Exercise details: Report the count of lines below in which the string "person" occurs; include nothing else.

Dataset records:

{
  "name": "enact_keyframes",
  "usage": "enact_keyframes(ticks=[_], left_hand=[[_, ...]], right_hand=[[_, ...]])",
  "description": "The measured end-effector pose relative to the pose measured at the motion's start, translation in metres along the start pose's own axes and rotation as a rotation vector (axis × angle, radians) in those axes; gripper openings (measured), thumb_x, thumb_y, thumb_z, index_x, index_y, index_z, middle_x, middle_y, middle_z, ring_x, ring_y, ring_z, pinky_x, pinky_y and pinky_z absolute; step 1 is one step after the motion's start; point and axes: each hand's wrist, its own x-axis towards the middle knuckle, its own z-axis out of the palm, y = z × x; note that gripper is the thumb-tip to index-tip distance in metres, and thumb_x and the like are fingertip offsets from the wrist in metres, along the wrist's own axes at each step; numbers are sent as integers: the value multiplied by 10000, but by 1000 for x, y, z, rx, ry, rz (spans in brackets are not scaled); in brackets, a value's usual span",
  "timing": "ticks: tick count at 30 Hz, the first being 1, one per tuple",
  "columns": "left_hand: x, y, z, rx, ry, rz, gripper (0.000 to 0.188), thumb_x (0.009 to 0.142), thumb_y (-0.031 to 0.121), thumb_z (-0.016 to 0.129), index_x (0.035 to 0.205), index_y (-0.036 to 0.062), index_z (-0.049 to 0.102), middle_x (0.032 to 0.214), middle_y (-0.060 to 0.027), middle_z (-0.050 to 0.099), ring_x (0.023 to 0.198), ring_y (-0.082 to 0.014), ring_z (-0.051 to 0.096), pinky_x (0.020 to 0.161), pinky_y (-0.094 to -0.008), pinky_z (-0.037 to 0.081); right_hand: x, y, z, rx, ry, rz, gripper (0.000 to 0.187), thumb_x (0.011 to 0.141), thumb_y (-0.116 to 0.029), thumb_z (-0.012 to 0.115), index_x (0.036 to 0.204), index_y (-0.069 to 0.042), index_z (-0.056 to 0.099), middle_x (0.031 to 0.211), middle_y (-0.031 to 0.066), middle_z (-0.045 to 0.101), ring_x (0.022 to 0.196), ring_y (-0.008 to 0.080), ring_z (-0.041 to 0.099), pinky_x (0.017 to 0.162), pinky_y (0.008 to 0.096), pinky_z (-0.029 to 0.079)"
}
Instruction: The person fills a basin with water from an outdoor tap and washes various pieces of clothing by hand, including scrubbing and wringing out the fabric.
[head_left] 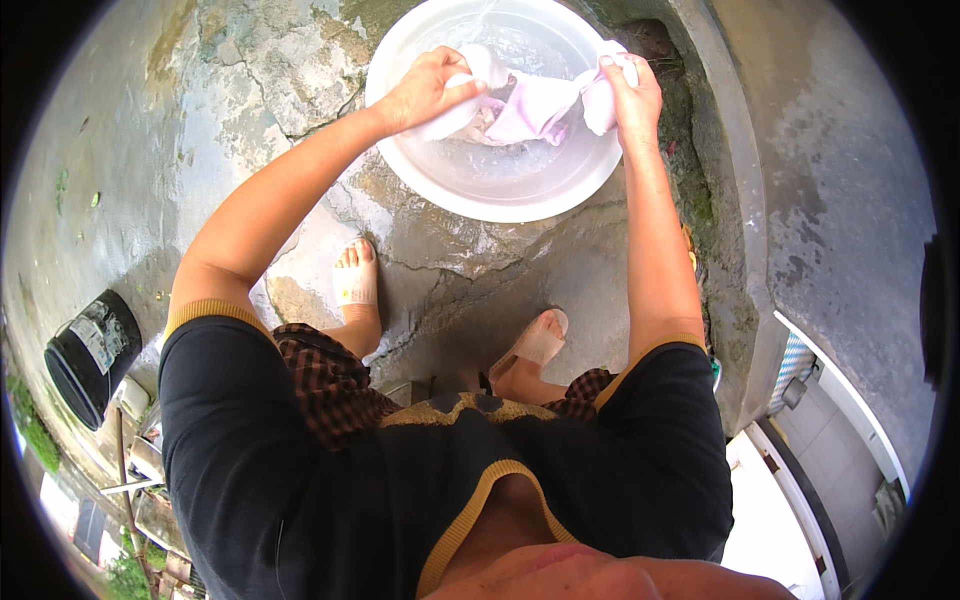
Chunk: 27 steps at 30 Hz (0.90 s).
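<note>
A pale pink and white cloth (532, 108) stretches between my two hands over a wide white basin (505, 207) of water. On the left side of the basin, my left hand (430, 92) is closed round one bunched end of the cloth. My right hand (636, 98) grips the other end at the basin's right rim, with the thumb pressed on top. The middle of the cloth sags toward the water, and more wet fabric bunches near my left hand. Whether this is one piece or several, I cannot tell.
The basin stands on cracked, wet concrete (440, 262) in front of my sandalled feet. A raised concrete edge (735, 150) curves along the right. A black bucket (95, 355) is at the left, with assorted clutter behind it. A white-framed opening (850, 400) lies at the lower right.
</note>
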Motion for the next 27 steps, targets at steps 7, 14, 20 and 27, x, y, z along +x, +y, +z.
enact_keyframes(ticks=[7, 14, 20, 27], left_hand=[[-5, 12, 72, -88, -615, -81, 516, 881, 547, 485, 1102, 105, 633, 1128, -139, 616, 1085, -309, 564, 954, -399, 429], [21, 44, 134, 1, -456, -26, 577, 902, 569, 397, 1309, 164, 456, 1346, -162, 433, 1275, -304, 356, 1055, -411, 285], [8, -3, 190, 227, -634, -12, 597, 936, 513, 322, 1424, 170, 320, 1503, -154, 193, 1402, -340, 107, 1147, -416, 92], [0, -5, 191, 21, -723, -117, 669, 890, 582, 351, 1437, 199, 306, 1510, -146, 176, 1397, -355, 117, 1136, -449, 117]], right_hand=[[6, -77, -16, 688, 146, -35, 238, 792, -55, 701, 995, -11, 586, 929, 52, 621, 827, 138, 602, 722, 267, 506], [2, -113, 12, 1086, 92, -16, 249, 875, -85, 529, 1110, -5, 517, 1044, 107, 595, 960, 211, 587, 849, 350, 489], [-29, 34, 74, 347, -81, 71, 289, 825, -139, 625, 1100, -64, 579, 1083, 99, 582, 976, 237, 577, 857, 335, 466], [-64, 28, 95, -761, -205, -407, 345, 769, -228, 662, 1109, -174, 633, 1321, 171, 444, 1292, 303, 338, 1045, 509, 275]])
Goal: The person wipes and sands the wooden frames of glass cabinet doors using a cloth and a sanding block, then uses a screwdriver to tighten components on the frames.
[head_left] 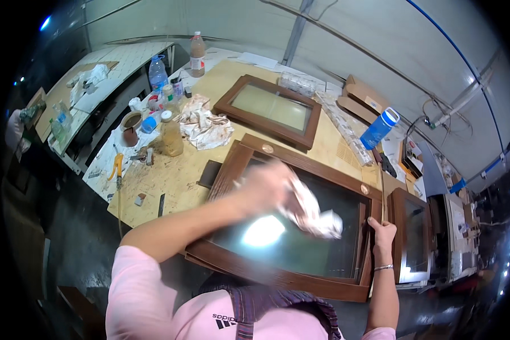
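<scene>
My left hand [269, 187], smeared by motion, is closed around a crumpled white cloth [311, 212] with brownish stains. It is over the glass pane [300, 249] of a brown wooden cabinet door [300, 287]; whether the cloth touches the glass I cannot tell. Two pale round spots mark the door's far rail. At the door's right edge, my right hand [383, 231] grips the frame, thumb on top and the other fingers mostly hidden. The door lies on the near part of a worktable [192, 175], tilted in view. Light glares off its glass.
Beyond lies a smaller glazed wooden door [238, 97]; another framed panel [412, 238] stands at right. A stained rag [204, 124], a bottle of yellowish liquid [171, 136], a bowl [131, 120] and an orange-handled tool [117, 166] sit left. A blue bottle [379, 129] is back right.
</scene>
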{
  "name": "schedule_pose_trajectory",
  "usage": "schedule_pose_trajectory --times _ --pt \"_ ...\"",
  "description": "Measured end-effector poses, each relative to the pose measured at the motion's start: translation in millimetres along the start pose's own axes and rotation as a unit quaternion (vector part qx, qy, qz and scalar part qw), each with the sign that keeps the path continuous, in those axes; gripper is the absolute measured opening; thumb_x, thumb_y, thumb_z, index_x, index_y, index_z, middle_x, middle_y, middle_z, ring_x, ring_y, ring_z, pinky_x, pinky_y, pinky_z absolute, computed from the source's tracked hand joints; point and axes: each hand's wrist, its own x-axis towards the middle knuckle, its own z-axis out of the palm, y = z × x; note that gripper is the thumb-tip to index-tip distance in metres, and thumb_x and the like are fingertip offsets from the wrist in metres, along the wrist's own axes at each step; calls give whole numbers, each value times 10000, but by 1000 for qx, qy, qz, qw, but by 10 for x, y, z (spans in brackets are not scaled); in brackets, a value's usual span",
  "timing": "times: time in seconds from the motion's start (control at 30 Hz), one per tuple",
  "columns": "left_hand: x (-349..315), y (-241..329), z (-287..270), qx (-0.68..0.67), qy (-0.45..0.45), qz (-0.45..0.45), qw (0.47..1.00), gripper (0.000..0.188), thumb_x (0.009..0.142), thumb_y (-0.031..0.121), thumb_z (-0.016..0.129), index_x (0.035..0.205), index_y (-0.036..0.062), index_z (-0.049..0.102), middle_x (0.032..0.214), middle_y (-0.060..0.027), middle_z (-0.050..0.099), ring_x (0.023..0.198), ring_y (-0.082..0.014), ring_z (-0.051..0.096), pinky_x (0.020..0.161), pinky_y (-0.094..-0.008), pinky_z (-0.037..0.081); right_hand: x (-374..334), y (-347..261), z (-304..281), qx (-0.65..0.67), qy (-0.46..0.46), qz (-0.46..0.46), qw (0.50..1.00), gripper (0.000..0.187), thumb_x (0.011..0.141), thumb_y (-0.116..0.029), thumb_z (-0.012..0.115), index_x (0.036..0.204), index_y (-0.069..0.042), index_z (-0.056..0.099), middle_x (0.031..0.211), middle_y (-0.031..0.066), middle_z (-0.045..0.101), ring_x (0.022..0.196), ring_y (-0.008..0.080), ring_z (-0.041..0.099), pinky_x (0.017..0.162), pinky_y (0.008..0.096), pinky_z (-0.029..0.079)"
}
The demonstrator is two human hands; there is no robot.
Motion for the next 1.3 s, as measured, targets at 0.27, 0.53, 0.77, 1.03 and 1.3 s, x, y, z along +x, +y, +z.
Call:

Exercise answer: 2